One of the main reasons to visit south Sri Lanka is for the Mirissa whale watching. Every guest house and shop on the main road will be able to sell you a boat tour, but it pays to shop around as whale watching experiences vary in price. We found most wanted to charge 3000 -4000 LKR ($22-$30) each to go on a group tour as the going rate for the trip, we managed to negotiate with Poppies Guest House tour desk for 2,750 each.
Mirissa Whale Watching Boat Trip Costs
You should note that the price doubled the day after our trip as the Sri Lankan government has imposed a new tax on the boats going whale and dolphin watching. It’s another one of those quite expensive tourist initiatives by the Sri Lankan government that we mentioned in our cultural triangle posts.
The Mirissa Whale Watching and Dolphin Tour – What to Expect
The whale watching season in Mirissa runs from November through to April, with the best chance of sightings from December to March. You will have a chance of spotting Blue Whales, Fin Whales and even Sperm whales in these waters along with a variety of dolphins.
Your day will begin at 6.30am so this trip is not for those that like a lie in. In our case this included a tuk tuk from Poppies guest house to the harbour (about 1km away). You will complete your registration form and then get pointed to your boat and asked to put on a day-glo life vest. All the boats (there were about 10 getting ready for sea that morning) seem in very good repair and they do take safety seriously which is something of a rarity in some parts of Asia.
You will eventually set off from the harbour at 7am once the boat is full – there are seats for 24 on the bottom deck and pads to sit on for a further 10 people on the upper deck. The journey out to the shipping lanes (which happens to be where the whales are likely to be seen) takes around an hour and a half and the crew spend this time preparing your breakfast which consisted of a couple of pieces of buttered bread and plate of fresh fruit with a small bottle of water. Not the most elegant of meals but it did the trick for those of us who weren’t sea sick.
Even though we had a very calm sea the small boat does get rocky so when the crew offer you seasick pills as you set out from the harbour take them, some didn’t and ended up looking a bit green and feeding the fish with the contents of their stomachs for most of the journey.
Once you reach the main sighting area the crew will get on top of the boat and use their skills to spot the whales. On our trip we always seemed to be a fair way from the whales as they surfaced and blew the fountains from their blow holes. By the time we had neared they had filled themselves with air and were on there way back down under the ocean.
We managed to spot around six whales in the hour, with one exciting close encounter and also one whale was kind enough to give us a tail flip for good measure, but was too quick for me to capture this on the camera. Although we had seen these great creatures we were a little disappointed that we weren’t closer for their main show of blow hole fountains and tail flips, but we left feeling reasonably happy.
On the way to the main area we had also spotted some stingrays and a few flying fish as well. We had not seen any dolphins though which have to be my favourite sea mammal. You can get me a little bit giddy when spotting a whale but I will go completely gooey at the sight of dolphins bouncing around in the sea. So I settled into my seat and decided to try and get forty winks on the 90 minute journey back to the harbour.
Just as I was nodding off John shook me and said the magic word “dolphins”. I woke myself up grabbed my camera and looked out expecting to see a couple of the creatures in the distance. What I got instead was a real treat. The boats engines were cut and instead of a pair of these magnificent mammals there was a pod of about forty of them to the left of the boat (not sure whether that is port or starboard) heading in a line cavorting, jumping, darting and generally being very dolphin like right across our path. This treat lasted about five minutes as the last of the pod made their way past and we were treated to a real show that I could not have dreamed of. The day was now complete.

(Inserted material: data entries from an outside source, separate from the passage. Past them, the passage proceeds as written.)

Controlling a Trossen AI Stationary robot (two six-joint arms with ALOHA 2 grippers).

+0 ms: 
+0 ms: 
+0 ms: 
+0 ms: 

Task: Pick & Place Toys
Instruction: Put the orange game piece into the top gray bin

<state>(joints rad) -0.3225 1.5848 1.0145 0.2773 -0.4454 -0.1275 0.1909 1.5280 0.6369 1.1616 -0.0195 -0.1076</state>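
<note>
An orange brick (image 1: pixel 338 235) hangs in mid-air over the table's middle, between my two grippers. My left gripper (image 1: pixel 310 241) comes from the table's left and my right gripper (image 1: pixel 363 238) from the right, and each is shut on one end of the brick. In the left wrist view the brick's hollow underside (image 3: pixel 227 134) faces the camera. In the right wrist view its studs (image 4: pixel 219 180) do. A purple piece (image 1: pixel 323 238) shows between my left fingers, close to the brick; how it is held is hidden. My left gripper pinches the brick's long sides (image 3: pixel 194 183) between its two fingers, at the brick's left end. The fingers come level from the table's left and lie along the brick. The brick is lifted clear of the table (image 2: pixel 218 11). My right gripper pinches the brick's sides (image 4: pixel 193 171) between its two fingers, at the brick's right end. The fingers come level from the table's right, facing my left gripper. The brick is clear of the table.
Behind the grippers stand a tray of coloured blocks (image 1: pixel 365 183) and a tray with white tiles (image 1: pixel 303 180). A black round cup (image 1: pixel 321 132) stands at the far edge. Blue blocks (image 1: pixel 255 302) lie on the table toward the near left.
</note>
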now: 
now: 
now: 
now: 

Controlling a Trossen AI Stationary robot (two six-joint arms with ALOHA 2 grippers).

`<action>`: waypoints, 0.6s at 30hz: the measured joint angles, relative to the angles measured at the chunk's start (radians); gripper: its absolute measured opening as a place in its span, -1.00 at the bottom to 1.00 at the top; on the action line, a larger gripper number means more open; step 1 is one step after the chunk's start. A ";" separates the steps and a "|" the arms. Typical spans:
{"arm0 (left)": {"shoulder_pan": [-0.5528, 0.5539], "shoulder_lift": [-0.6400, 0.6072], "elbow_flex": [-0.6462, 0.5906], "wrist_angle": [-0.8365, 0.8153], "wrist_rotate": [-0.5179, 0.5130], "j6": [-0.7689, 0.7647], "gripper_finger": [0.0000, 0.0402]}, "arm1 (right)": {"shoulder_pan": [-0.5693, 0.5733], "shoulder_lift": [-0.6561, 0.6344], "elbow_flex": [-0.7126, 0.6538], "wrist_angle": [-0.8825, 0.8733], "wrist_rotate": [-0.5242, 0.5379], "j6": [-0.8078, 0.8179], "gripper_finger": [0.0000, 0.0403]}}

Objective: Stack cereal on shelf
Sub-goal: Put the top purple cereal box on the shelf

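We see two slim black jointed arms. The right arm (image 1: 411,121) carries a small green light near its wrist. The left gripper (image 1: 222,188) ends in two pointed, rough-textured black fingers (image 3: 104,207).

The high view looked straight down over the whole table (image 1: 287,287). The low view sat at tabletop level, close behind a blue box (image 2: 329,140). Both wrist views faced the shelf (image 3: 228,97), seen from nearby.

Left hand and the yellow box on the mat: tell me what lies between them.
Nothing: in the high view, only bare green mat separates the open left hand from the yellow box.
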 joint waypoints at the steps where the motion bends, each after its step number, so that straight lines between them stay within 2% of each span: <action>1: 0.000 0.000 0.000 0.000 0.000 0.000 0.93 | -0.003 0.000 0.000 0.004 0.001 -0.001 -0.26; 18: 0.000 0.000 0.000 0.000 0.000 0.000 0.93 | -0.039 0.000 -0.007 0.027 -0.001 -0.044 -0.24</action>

We got back to the harbour at about 11.30 after our slower progress back to shore. It took around two hours to cover the 9 nautical miles back to port where we made our way back to the hotel.
Mirissa Whale Watching, Boat Basics
The boats are safe and while filled to capacity there was always room to find a spot to try and grab your pictures of the whales and dolphins. Other people we spoke to who took the trip on different days had amazing whale watching experiences, so it really is the luck of the draw. Most whale watching trips, guarantee another trip if you don’t see the whales for free, ask at the time of booking. The boats have a toilet on board which is perfect if you need a pee or feel embarrassed at heaving your sick off the side of the boat. For those with a smoking habit you can also puff on board at the back so you needn’t let nicotine withdrawal spoil your nature trip!!
A great day out, even if you now have to pay almost double the cost we did. So much more satisfying seeing these creatures in their natural habitat than in a sea life centre in one of the tourist hot spots around the world.